Directions for this task ::
Reproduce each line of the material exactly as it reads.

Provided data: Begin

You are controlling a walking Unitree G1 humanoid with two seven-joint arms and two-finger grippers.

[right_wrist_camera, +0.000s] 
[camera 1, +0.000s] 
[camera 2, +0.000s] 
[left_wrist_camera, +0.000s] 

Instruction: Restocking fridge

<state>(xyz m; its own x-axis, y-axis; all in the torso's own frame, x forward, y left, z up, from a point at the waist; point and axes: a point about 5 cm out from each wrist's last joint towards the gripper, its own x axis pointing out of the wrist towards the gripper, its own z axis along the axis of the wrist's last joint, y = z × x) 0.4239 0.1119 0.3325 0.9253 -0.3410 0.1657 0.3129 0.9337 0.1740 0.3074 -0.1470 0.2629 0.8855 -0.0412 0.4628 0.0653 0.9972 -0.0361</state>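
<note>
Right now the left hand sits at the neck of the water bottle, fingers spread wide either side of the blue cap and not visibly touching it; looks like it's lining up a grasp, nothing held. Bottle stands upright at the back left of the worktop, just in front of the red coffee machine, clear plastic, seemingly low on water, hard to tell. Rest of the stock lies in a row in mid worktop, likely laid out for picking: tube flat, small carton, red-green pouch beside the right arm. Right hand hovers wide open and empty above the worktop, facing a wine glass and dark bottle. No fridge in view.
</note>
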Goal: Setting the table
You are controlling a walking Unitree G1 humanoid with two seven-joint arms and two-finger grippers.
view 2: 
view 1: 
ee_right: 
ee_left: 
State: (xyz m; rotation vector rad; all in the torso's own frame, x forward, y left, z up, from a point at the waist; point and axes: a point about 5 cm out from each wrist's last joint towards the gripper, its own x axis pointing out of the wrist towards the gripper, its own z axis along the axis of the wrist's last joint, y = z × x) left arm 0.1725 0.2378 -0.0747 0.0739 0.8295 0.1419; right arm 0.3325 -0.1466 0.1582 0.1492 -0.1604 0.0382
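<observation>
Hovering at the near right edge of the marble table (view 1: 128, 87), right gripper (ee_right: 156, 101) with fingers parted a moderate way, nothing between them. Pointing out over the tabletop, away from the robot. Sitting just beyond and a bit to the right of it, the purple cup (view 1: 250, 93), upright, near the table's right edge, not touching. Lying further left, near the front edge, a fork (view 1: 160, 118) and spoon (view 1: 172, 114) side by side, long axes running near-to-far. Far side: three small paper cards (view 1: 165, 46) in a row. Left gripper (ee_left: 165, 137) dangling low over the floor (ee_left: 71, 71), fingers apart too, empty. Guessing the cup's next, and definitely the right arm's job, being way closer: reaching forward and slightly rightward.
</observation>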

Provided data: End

Solution below ::
You are controlling a walking Unitree G1 humanoid with two seven-joint arms and two-finger grippers.

[right_wrist_camera, +0.000s] 
[camera 1, +0.000s] 
[camera 2, +0.000s] 
[left_wrist_camera, +0.000s] 

Instruction: Restocking fridge

<state>(xyz m; its own x-axis, y-axis; all in the torso's own frame, x forward, y left, z up, from a point at the waist; point and axes: a point about 5 cm out from each wrist's last joint towards the gripper, its own x axis pointing out of the wrist towards the gripper, its own z axis along the axis of the wrist's last joint, y = z × x) 0.4239 0.1119 0.3325 0.9253 -0.3410 0.1657 0.3129 0.9337 0.1740 0.3074 -0.1470 0.2629 0.8855 -0.0412 0.4628 0.0653 0.9972 -0.0361</state>
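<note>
Right now the left hand sits at the neck of the water bottle, fingers spread wide either side of the blue cap and not visibly touching it; looks like it's lining up a grasp, nothing held. Bottle stands upright at the back left of the worktop, just in front of the red coffee machine, clear plastic, seemingly low on water, hard to tell. Rest of the stock lies in a row in mid worktop, likely laid out for picking: tube flat, small carton, red-green pouch beside the right arm. Right hand hovers wide open and empty above the worktop, facing a wine glass and dark bottle. No fridge in view.
</note>
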Goal: Setting the table
You are controlling a walking Unitree G1 humanoid with two seven-joint arms and two-finger grippers.
view 2: 
view 1: 
ee_right: 
ee_left: 
State: (xyz m; rotation vector rad; all in the torso's own frame, x forward, y left, z up, from a point at the waist; point and axes: a point about 5 cm out from each wrist's last joint towards the gripper, its own x axis pointing out of the wrist towards the gripper, its own z axis along the axis of the wrist's last joint, y = z × x) left arm 0.1725 0.2378 -0.0747 0.0739 0.8295 0.1419; right arm 0.3325 -0.1466 0.1582 0.1492 -0.1604 0.0382
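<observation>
Hovering at the near right edge of the marble table (view 1: 128, 87), right gripper (ee_right: 156, 101) with fingers parted a moderate way, nothing between them. Pointing out over the tabletop, away from the robot. Sitting just beyond and a bit to the right of it, the purple cup (view 1: 250, 93), upright, near the table's right edge, not touching. Lying further left, near the front edge, a fork (view 1: 160, 118) and spoon (view 1: 172, 114) side by side, long axes running near-to-far. Far side: three small paper cards (view 1: 165, 46) in a row. Left gripper (ee_left: 165, 137) dangling low over the floor (ee_left: 71, 71), fingers apart too, empty. Guessing the cup's next, and definitely the right arm's job, being way closer: reaching forward and slightly rightward.
</observation>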

The exercise asks for nothing more.